Magical Block Store: Why EBS Can't Work(joyeur.com) |
Magical Block Store: Why EBS Can't Work(joyeur.com) |
I really think that one paragraph in his blog post summed everything up quite nicely. It could not ring more true:
My opinion is that the only reason the big enterprise storage vendors have gotten away with network block storage for the last decade is that they can afford to over-engineer the hell out of them and have the luxury of running enterprise workloads, which is a code phrase for “consolidated idle workloads.” When the going gets tough in enterprise storage systems, you do capacity planning and make sure your hot apps are on dedicated spindles, controllers, and network ports.
And now you have situations on a regular basis where you type "ls" and you shell hangs and not even "kill -9" is going to save you. And you go back to using FTP or some other abstraction that does not apply 40,000 hour MTBF thinking to equipment that disappears for coffee breaks daily.
The great quote by Leslie Lamport: "A distributed system is one in which the failure of a computer you didn't even know existed can render your own computer unusable."
And this was an excellent and honest article about faulty programming abstractions. It's basically bashing you over the head with the "Fallacies of distributed computing". Don't silently turn local operations into remote operations. They're not the same thing and have to be treated differently at all levels.

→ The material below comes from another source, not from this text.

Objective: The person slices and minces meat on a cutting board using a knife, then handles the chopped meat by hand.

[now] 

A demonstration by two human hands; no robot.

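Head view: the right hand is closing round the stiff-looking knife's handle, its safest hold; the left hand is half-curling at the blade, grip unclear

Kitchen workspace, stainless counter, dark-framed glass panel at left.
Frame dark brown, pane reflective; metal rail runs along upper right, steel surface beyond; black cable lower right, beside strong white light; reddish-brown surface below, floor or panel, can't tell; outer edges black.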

Even Werner Vogels wrote a diatribe against "transparency", which is the same issue by another name: http://scholar.google.com/scholar?cluster=700969849916494972...
So I wonder what he thinks of this architectural choice. You have to give up something when communicating over the network. Vogels seems to have chosen consistency rather than availability in his designs. This paper was a turning point in his research. Its candor surprised me.
The file system interface does not let you relax consistency, so by default you have chosen availability. As the Joyent guys honestly remarked, this often has to be learned the hard way.
An NFS server is very simple. With NFS on it's own VLAN, and some very basic QoS, there's no reason an NFS server should be the weak point in your infrastructure. Especially since it's resilient to disconnection on a flaky network.
If you're looking for 100% availability, sure, NFS is probably not the answer. If on the other hand you're running a website, and would rather trade a few bad requests for high-availability and portability, then NFS can be a great fit.
None of that has anything to do with EBS or block-storage though.
Joyent's position is that iSCSI was flaky for them because of unpredictable loads on under-performing equipment. The situation would degrade to the point that they could only attach a couple VM hosts to a pair of servers for example, and they were slicing the LUNs on the host, losing the flexibility networked block-storage provides for portability between systems.
Here's what we do:
We export an 80GB LUN for every running application from two SAN systems.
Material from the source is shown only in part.